A la fin de ce briefing, le commandant du 316th T.C.G, le Lt Col. Washburn nous a tous regardés et a dit : "Messieurs, vous allez prendre part à la plus grande armada aérienne jamais rassemblée. Le 316th fera décoller 72 avions et 13 groupes identiques nous rejoindront pour un vol de 2 heures et 51 minutes vers la Drop Zone en Normandie. Faisons le boulot pour lequel nous avons été entrainés. Restons en formation serrée. Faites effectuer à vos troupes un bon voyage vers la DZ. Bonne chance. Allons-y."
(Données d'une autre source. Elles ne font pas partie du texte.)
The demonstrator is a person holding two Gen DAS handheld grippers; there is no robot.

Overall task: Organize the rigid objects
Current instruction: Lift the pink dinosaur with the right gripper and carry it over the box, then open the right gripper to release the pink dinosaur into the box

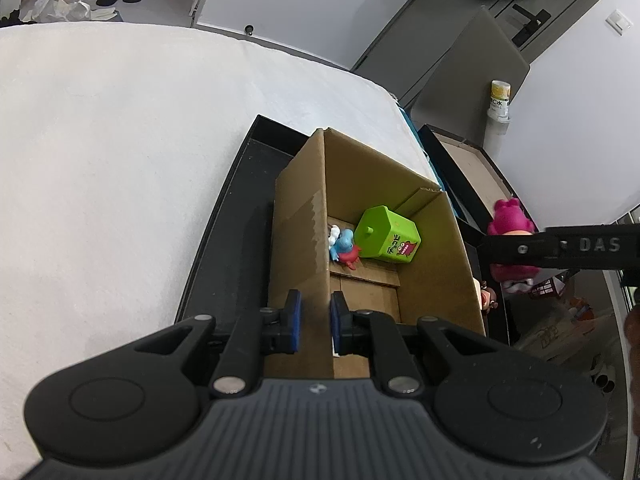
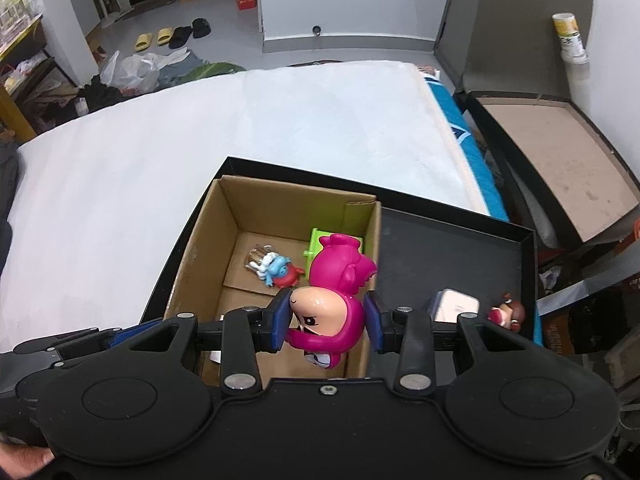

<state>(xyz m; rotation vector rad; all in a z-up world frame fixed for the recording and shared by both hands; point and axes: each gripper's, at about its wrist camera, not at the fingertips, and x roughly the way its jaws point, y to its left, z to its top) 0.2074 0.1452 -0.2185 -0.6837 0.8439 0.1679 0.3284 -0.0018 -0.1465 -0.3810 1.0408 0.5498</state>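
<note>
An open cardboard box (image 1: 432, 276) (image 2: 192, 248) stands in a black tray (image 1: 236, 216) (image 2: 452, 248). Inside it lie a green cube toy (image 1: 386, 236) (image 2: 318, 240) and a small blue and red figure (image 1: 344, 246) (image 2: 278, 270). My left gripper (image 1: 316, 320) is shut on the box's near left wall. My right gripper (image 2: 326, 316) is shut on a pink big-headed figure (image 2: 336, 276) (image 1: 512, 216), which hangs tilted over the box's right wall. The pink figure hides part of the green cube in the right wrist view.
On the tray to the right of the box lie a small brown-haired figure (image 2: 506, 314) and a white case (image 2: 456, 304). The tray rests on a white mattress (image 2: 240, 140). A second black box with an open lid (image 2: 560, 152) stands beyond the mattress edge on the right.
</note>
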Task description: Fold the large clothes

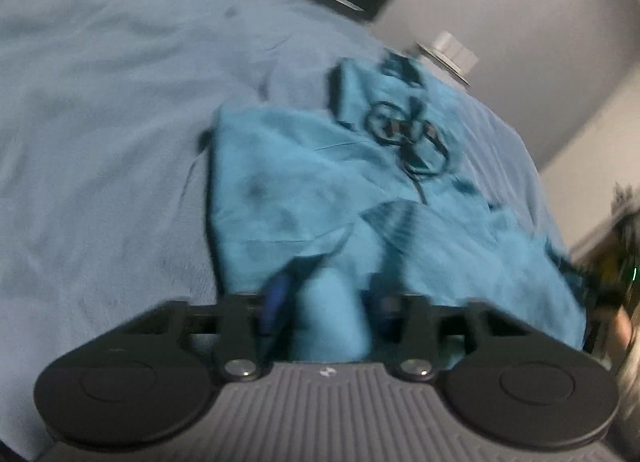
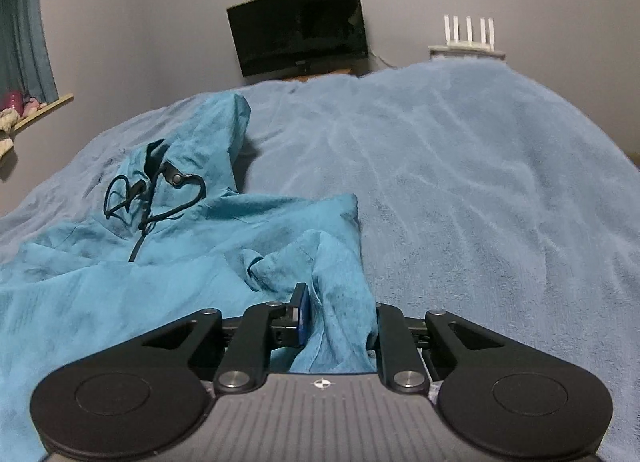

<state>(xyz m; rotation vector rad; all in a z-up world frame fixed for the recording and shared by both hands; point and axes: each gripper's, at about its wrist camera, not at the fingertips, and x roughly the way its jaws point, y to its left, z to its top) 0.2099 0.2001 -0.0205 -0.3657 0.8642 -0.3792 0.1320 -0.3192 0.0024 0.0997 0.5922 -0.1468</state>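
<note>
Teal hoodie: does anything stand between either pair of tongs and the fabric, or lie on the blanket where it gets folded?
Nothing visible does. The left tongs and right tongs each already have the teal hoodie bunched between their fingers. Only the hoodie lies on the blue blanket; its black drawcord is loose on the chest.

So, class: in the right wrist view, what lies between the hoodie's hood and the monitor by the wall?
Only bare blue blanket lies between hood and monitor.

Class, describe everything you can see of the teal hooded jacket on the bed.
The teal hooded jacket is thin, crinkled fabric, lying rumpled on the blue blanket. Its hood points away, with a dark drawstring looped at the neck above a short zip. The left gripper and right gripper each pinch a bunch of it.
</note>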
A 21 heures 30, tous les sticks de parachutistes avaient rejoint leurs avions respectifs, qui étaient identifiés par un grand chiffre marqué à la craie près de la porte côté gauche. Ils ont grimpé à bord avec difficulté, lourdement chargés, en s'aidant mutiuellement à gravir l'échelle métallique, avant de s'asseoir sur les longues rangées en aluminium. Le jumpmaster, un grand type avec de la suie noire sur le visage, était très impressionnant. Il devait peser près de 150 kg avec tout son équipement. Il me donnait l'impression de pouvoir gagner la guerre à lui tout seul. Il avait hâte d'y aller et me rappela d'essayer de larguer son stick à 700 pieds d'altitude et à 115 mph. Je l'ai assuré que je ne voyais aucun problème à réaliser cela. (On ignorait ce qui nous attendait). On a embarqué.

Quelques minutes plus tard, l'aérodrome de Cottesmore tremblait du bruit sourd de 288 Pratt et Whitney (moteur de C-47) en train de démarrer. On a roulé à tour de rôle pour nous positioner au départ de la piste d'envol n° 50. En attendant le feu vert de la tour de contrôle, j'ai refait toutes les vérifications d'usage dans le cockpit, pour la 3ème ou 4ème fois, tout en disant une petite prière.

A 23 heures précises, la fusée de signal verte a illuminé la tour de contrôle. C'était le début de l'invasion! notre Group Leader en première position sur la piste a commencé à rouler. Les uns après les autres, les avions ont grimpé dans la nuit....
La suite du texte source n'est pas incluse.